I was talking elsewhere to a fishkeeper recently whose rooted wisteria is happily growing out of the top of the water and flowering, too.. 

And yup, I just trim off the dead bits and leave the rest to float. One of my recently-bought stems that I put in the new 10g NPT has roots almost to the bottom of the tank already. I think it's wanting to be in the soil. :B

As to wisteria melt -- it's often confused with water sprite which does have die-off as part of its life cycle. Different plant, though. 

I tend to lose wisteria in my unfiltered tanks.. it goes slimy and yuck quite quickly in those. I think it really needs a bit of water movement to stay healthy. 

I know it also like ferts with iron, but I've never used any. Some of my older plants are a bit pale at the tops for this reason I think, but that tank's too small for me to feel comfy dosing ferts.. 

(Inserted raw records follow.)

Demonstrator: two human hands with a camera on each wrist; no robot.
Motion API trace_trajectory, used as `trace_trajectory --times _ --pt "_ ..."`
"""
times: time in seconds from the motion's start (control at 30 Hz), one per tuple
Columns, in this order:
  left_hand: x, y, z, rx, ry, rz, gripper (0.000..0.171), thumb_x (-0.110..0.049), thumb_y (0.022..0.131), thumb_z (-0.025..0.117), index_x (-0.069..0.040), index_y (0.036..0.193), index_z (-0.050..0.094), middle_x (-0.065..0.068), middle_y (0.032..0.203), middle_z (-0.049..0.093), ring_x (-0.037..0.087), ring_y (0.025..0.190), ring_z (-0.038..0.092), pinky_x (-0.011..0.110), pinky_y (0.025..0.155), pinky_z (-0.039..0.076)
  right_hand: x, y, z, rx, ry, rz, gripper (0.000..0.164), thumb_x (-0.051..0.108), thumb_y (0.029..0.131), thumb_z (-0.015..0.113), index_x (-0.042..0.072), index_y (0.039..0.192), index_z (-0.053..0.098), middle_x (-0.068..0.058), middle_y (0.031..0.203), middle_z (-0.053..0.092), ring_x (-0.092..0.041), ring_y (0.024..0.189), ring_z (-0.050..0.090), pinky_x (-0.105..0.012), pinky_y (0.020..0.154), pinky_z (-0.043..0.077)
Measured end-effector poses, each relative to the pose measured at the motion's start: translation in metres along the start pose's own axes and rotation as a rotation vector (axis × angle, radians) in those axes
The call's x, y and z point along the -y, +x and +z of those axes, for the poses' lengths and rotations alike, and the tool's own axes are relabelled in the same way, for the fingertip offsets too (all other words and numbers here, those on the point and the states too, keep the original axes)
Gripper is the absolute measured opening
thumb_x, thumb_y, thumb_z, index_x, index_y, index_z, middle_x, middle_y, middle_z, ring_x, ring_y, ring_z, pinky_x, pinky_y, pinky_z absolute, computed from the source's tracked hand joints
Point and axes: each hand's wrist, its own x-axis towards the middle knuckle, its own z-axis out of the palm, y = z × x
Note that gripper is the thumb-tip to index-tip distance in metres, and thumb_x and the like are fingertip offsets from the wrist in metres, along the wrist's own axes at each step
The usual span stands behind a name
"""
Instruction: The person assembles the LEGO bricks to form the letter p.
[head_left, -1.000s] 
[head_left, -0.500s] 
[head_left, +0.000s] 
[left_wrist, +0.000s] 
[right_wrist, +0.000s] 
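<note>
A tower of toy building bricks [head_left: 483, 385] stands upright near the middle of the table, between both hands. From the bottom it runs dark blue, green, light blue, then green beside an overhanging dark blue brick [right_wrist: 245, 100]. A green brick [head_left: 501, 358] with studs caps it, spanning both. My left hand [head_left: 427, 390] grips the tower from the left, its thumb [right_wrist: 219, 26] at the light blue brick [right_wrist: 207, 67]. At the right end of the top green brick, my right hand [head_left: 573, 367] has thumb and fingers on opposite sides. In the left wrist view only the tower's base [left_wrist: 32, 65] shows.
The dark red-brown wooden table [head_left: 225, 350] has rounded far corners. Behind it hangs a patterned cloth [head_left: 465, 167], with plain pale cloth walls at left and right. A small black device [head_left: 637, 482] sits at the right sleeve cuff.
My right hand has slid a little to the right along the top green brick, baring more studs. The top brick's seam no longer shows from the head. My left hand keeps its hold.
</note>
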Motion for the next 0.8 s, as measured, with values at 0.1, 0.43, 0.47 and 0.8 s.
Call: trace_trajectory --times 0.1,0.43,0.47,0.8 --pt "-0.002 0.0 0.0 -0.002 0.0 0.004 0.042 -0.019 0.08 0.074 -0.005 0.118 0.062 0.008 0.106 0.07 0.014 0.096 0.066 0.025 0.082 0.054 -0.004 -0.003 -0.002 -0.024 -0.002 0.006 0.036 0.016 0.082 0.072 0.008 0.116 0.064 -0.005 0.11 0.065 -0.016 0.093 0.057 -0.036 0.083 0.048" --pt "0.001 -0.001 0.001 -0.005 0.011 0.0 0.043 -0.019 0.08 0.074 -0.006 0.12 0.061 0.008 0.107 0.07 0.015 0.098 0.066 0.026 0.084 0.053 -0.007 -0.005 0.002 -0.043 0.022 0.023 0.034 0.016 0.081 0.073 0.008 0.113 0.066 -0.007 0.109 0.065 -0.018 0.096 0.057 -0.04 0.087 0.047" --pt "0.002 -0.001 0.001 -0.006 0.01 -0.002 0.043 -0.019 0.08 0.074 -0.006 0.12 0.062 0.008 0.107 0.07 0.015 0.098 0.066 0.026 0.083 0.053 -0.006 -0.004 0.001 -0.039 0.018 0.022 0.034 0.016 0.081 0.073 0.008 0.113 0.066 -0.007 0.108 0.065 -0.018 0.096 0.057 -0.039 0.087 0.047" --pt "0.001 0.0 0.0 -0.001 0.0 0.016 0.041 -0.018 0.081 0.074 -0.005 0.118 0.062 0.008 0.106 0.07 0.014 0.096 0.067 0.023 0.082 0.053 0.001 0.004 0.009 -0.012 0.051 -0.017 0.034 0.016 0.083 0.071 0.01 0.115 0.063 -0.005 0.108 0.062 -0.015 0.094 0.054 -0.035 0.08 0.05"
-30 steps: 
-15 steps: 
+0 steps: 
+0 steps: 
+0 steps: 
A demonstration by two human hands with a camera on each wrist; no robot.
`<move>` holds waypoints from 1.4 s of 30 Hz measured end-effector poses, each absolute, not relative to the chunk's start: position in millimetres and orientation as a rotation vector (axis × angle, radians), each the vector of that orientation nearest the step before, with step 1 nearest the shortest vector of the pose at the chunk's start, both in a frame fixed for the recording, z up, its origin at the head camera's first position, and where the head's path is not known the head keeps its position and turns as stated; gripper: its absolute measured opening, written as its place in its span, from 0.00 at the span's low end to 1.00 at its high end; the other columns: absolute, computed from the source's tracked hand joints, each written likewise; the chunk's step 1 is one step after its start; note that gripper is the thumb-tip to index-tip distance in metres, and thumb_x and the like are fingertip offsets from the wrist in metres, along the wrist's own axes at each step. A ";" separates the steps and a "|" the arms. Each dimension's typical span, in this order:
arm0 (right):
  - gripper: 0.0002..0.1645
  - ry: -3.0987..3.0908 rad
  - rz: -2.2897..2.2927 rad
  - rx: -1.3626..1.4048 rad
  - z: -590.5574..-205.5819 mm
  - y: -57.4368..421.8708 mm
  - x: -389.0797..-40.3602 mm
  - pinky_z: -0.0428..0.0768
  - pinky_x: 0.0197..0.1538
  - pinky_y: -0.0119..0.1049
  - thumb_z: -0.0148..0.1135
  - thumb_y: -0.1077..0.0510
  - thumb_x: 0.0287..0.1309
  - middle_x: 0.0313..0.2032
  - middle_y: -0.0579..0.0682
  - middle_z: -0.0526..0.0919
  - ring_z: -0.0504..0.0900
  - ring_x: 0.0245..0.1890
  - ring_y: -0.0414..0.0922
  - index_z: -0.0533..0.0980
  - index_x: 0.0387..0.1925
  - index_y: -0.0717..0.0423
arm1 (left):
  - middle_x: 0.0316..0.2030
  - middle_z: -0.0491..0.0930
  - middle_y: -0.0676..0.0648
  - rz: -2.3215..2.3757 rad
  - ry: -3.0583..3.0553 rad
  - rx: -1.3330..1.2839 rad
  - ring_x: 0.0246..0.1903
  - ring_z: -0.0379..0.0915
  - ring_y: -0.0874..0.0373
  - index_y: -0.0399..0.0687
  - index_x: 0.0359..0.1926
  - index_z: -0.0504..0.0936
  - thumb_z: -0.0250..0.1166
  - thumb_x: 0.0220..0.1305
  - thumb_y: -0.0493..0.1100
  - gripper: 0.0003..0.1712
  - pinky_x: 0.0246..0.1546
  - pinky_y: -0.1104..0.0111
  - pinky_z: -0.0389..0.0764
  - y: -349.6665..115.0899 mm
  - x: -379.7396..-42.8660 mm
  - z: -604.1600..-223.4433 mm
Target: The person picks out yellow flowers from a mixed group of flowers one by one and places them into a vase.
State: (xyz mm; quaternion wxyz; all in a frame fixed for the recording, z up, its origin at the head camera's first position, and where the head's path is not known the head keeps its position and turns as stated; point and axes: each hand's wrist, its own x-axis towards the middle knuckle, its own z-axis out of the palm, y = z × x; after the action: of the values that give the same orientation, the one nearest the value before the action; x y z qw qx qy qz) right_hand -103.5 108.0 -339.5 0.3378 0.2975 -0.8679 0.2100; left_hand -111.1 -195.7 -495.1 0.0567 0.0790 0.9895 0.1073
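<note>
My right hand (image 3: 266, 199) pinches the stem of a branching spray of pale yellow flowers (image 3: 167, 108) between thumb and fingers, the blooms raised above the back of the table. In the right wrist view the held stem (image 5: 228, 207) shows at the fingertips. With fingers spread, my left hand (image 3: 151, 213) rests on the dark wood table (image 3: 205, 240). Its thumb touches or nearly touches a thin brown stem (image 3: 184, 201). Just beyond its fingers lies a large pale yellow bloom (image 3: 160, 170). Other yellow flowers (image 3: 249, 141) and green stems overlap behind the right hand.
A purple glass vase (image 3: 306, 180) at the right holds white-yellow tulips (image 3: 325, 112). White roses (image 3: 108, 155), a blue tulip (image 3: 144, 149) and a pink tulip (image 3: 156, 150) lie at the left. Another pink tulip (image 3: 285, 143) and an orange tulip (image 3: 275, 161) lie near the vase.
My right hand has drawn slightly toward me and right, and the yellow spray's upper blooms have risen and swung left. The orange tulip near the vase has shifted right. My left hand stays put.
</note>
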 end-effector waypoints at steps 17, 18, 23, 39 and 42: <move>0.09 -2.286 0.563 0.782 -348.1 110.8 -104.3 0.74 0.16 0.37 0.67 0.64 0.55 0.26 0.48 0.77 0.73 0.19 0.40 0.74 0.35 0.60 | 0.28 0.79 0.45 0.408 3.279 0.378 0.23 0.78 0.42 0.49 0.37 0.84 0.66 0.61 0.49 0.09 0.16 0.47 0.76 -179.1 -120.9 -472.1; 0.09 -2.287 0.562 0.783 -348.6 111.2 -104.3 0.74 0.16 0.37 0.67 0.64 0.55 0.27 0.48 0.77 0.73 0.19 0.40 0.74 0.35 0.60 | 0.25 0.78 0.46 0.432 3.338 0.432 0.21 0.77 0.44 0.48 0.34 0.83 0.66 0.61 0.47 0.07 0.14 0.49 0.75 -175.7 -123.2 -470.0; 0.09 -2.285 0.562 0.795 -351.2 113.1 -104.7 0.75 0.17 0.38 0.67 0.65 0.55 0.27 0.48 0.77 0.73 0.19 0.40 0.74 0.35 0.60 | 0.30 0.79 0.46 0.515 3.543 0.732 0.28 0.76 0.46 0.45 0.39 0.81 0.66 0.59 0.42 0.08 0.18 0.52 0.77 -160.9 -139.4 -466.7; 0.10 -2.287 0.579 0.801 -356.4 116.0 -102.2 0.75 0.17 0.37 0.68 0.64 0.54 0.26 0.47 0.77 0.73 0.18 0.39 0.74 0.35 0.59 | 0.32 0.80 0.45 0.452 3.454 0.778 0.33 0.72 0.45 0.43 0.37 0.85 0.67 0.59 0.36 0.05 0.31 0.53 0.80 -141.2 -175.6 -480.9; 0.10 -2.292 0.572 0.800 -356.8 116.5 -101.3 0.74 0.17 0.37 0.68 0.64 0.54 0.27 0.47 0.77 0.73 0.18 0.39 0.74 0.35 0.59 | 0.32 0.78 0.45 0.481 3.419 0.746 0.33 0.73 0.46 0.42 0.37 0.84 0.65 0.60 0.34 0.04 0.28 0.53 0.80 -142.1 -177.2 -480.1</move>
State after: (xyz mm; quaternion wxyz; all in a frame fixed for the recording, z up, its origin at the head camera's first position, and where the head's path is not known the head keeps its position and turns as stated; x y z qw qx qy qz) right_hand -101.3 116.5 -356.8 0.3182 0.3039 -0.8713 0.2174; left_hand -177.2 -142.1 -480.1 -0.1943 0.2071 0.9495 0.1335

All of my baby wisteria plants have come from single leaves left floating to develop roots. Some of the leaves die, but most don't.


----------



## RainbowSocks (May 31, 2012)

Thanks for the correction, Aus! 

Flowers? Really? Oooo, I must learn to do that... lol I think my longest stem right now is about 6 inches... it's half-way there!


----------



## NapoleonUWS (Apr 23, 2012)

My nerite snails eat all the dead leaves off the bottom of my Water Wisteria...
I never need to remove any of the dead growth... the snails get to it fast!


----------



## aqua001 (Jan 13, 2012)

Thanks! I recently got a new light for the tank because the old one was very dim. Using the new light, I realized that my amazon sword's leaves are a very pale green. I heard this was due to the lack/improper lighting. Now that it has a new light (very bright) do you think it will get better?


----------



## Aus (Feb 3, 2012)

Yep! 

I just put some new swords in which were a tad pale. I think they came from a deeper tank than mine, and they're quite small.. anyhow, after they did the whole 'ohno! new tank! let's shrivel .. on the count of three!' thing they've all come up with some nice darker growth, the new leaves seem to be responding to the light quite well - though my tank, being designed quite stupidly, doesn't light the back of the tank as well as the front.. must be okay however, if the swords are happy.


----------



## aqua001 (Jan 13, 2012)

Haha

Now, though, the leaves seem to be turning a almost clear brown(which obviously means they are dead) but it is happening on more and more of the leaves. I think it is maybe the lack of nutrition but Zoro poops a lot so I'm not sure. Here is a pic: it is right in front of the log and appears on various other swords as well.


----------



## Aus (Feb 3, 2012)

Mine did the same thing. Pick the dead leaves off (they create ammonia..) and keep an eye on the plants. They'll probably put out a few new leaves sooner or later. Some plants take time to get used to new water chemistry. Swords and crypts are famous for suffering 'melt' in a new tank but do bounce back after a while.


----------



## aqua001 (Jan 13, 2012)

I found out that some of my swords' leaves grow back crinkled. Is this normal?


----------



## RainbowSocks (May 31, 2012)

It could be a deficiency in a specific mineral... calcium or boron. I personally wouldn't worry about it, but you could add a bit of cuddlebone (usually used for birds) to your tank...


----------



## aqua001 (Jan 13, 2012)

Thanks!


----------



## Ginzuishou (Feb 16, 2012)

I purchased an Amazon Sword from Petsmart. At first, some of the leaves became clear or the tips become black. I'm pruning as needed, but otherwise it seems fine. I squirt a little bit of liquid fertilizer in the tank once in awhile. The Sword is planted in just plain gravel. 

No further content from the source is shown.